(Dataset excerpts)
=== Section Start ===

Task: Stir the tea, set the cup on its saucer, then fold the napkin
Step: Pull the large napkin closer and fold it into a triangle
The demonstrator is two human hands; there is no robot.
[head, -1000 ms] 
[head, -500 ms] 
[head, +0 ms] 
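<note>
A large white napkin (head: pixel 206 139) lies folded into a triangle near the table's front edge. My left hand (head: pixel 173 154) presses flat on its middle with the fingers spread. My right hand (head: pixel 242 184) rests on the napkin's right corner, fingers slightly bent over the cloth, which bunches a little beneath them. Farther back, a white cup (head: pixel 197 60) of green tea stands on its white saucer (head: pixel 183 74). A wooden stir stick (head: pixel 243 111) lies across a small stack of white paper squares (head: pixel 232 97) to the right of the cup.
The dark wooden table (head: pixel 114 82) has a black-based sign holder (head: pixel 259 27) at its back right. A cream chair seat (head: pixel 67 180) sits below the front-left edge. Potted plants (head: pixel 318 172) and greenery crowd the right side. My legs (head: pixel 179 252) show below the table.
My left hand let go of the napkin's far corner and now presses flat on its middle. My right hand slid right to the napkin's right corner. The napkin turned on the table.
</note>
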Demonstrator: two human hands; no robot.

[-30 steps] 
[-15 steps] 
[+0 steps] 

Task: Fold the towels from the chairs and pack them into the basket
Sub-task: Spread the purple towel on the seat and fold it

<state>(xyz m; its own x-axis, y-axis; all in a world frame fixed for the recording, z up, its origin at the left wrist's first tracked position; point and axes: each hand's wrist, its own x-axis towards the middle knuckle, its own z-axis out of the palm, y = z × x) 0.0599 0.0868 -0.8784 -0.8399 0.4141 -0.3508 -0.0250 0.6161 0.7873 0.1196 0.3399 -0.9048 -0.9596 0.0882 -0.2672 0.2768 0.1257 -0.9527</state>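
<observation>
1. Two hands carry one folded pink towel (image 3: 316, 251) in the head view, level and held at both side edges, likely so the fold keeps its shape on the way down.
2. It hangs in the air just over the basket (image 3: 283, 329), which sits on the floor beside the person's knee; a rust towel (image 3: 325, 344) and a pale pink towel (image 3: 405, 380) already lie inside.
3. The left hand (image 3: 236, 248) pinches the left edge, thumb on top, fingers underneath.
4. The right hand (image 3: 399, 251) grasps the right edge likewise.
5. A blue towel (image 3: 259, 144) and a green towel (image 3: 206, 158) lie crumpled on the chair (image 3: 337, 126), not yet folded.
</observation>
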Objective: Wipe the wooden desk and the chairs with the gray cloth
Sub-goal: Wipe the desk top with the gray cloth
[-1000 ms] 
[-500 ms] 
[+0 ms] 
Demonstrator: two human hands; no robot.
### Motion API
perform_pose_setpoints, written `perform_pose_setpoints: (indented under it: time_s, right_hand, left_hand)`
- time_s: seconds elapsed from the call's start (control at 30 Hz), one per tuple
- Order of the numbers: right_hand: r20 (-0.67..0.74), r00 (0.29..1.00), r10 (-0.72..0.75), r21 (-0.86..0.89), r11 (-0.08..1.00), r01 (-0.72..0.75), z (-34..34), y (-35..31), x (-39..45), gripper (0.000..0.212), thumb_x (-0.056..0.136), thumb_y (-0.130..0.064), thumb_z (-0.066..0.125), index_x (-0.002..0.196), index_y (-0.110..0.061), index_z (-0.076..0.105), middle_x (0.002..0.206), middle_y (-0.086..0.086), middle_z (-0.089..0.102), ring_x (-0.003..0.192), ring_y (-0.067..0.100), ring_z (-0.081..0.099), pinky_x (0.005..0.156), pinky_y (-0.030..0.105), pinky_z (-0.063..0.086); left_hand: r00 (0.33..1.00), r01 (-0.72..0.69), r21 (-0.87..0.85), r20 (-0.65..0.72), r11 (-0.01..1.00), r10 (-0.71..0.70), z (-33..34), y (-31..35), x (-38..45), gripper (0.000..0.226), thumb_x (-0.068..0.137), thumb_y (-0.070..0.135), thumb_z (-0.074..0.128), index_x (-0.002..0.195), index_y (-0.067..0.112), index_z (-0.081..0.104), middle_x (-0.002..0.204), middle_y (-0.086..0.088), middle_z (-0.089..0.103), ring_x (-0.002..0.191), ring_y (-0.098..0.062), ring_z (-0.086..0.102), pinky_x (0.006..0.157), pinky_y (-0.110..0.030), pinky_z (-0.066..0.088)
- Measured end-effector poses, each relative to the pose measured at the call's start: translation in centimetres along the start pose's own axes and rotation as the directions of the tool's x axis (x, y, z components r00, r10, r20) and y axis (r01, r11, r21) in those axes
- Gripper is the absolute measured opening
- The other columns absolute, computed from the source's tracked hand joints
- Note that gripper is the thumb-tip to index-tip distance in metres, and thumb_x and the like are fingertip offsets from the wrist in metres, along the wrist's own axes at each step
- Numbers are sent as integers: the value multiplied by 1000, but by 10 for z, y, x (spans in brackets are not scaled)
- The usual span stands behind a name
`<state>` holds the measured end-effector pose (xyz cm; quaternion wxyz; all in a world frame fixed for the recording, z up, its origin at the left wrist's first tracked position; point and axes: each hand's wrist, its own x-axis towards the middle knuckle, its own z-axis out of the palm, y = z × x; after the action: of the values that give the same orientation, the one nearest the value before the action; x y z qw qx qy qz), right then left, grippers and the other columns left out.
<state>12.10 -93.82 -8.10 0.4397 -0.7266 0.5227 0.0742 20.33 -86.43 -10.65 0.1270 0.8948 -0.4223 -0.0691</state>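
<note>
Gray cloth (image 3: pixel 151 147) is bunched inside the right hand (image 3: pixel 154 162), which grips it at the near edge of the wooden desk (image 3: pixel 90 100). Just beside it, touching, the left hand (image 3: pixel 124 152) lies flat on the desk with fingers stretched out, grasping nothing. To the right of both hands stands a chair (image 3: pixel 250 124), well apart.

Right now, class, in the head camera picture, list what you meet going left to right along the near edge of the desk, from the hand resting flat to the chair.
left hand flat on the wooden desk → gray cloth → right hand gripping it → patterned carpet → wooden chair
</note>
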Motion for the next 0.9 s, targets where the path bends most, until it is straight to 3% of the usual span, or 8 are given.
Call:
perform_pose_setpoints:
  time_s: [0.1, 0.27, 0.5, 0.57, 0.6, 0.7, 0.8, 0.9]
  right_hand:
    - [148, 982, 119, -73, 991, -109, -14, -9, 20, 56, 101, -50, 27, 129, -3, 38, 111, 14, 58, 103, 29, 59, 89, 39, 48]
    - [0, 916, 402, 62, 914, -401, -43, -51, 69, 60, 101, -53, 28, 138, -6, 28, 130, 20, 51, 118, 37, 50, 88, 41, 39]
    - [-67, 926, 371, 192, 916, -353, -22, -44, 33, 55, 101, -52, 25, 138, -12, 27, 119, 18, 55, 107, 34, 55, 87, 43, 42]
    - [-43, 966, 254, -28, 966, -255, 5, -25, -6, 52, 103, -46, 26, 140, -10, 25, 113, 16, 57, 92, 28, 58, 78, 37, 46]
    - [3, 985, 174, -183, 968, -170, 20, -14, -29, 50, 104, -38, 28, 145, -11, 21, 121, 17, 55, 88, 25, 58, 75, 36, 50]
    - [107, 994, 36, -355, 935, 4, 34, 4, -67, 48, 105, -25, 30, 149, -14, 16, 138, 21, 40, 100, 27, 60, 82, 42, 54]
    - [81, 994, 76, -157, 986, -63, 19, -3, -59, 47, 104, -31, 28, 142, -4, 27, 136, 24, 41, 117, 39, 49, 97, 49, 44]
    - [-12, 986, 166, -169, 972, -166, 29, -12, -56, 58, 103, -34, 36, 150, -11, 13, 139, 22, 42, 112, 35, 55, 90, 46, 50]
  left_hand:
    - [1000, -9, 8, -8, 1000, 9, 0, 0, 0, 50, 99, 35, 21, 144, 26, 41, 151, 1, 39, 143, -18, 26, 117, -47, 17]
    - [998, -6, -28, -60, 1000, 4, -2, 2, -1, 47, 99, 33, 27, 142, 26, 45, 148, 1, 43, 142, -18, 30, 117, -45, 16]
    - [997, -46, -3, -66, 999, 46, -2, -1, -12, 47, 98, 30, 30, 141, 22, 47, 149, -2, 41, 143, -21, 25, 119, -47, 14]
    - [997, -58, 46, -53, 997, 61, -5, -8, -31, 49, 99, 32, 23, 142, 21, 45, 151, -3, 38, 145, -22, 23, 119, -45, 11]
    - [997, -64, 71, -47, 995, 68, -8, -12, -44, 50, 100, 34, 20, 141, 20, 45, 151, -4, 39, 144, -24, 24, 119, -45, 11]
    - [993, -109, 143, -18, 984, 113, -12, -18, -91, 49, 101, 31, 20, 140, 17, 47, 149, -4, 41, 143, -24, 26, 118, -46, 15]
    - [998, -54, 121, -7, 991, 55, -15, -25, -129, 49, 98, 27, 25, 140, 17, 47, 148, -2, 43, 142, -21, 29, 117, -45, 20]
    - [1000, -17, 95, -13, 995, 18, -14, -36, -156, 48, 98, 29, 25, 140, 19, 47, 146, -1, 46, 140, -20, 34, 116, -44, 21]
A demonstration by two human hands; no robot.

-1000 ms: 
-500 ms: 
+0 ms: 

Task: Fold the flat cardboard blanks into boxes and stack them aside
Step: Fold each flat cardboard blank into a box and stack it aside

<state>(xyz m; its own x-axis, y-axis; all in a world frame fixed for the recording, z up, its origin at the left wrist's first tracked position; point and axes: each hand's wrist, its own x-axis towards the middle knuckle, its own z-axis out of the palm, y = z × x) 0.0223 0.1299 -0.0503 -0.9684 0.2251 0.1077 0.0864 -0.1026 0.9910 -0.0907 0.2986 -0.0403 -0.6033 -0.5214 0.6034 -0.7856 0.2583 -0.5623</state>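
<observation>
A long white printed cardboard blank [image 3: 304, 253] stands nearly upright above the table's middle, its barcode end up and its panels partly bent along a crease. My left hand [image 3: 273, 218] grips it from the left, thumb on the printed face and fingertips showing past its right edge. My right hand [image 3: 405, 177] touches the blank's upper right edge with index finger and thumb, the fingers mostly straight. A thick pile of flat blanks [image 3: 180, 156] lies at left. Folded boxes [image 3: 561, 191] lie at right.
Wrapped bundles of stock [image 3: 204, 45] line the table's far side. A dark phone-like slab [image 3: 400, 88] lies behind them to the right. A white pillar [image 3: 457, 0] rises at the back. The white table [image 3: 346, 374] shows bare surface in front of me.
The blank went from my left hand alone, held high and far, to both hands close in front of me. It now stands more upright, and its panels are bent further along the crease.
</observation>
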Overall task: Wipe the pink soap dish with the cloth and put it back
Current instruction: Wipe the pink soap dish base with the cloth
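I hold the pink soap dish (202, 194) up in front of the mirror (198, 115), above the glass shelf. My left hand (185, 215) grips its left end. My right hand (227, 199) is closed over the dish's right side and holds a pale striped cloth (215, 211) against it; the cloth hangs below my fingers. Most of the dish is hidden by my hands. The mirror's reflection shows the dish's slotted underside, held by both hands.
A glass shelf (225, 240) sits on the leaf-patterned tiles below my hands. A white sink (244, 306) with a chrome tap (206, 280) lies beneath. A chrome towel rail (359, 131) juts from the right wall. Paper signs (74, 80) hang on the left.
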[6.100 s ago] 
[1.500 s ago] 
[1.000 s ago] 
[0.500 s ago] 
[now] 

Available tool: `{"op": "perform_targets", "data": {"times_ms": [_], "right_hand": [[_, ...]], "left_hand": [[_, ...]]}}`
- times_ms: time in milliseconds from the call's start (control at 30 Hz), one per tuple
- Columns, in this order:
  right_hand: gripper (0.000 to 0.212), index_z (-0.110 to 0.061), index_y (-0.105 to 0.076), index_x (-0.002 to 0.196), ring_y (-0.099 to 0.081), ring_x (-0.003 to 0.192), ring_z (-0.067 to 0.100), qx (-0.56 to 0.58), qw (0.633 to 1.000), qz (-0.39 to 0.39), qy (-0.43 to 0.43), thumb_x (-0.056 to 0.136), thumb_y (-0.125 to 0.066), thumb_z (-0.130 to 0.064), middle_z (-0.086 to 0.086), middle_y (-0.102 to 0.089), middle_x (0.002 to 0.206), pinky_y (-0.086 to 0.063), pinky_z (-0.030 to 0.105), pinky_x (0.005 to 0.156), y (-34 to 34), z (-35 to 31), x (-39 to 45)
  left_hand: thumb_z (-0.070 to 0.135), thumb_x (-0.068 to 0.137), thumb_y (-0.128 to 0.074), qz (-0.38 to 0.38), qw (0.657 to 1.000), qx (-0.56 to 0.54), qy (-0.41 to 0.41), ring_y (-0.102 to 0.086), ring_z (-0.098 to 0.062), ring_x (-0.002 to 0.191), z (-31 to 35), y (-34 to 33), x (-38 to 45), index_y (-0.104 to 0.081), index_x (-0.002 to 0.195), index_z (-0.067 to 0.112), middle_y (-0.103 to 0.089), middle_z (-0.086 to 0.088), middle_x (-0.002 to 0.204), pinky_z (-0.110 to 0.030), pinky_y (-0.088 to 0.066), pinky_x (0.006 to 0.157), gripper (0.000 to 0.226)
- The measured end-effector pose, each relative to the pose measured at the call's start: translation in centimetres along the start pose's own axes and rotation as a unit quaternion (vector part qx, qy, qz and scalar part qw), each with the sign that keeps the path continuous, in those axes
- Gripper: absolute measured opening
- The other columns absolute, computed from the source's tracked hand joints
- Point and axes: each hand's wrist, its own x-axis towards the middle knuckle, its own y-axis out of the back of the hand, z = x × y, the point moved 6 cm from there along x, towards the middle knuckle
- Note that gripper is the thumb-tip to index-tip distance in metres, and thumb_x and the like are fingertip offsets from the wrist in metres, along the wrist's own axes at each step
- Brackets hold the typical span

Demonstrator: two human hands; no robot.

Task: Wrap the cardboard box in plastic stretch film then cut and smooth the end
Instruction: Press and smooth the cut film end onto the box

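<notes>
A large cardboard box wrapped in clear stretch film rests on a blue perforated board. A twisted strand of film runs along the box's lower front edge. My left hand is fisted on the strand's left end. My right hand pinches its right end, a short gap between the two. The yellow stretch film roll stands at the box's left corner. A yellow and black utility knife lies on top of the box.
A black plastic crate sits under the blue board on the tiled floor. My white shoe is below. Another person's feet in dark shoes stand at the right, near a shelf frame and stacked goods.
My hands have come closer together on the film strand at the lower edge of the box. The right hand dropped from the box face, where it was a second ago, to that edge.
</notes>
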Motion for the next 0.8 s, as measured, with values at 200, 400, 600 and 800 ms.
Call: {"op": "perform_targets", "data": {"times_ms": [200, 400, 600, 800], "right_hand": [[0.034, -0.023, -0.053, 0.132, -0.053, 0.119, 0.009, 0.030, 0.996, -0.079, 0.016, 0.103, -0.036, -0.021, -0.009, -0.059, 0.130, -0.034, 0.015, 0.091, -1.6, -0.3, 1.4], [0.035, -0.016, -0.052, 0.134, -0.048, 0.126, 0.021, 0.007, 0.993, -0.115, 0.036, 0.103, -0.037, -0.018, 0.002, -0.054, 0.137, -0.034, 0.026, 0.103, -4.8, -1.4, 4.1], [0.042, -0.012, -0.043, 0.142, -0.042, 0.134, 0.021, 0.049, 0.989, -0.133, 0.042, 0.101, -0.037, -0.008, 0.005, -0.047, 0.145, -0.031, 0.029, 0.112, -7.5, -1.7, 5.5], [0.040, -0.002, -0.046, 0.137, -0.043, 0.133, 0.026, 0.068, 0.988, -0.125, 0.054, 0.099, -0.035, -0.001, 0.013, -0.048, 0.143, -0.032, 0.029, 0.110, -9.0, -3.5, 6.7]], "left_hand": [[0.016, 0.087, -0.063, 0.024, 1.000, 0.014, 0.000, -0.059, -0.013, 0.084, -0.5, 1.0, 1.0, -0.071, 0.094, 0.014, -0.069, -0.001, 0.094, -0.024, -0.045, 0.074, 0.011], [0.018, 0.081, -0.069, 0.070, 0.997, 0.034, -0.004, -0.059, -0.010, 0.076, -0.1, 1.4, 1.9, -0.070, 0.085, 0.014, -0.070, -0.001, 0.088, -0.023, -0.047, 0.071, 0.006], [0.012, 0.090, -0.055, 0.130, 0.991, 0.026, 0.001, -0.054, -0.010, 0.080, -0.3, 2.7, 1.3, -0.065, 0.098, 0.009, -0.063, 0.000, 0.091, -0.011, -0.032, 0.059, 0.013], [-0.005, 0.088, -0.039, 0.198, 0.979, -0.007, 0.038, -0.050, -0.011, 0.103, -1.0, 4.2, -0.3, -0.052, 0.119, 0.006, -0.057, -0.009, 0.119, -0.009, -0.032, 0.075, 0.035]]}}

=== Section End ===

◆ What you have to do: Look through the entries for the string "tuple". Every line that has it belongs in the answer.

◆ Answer section:
- time_s: seconds elapsed from the call's start (control at 30 Hz), one per tuple
- times_ms: time in milliseconds from the call's start (control at 30 Hz), one per tuple

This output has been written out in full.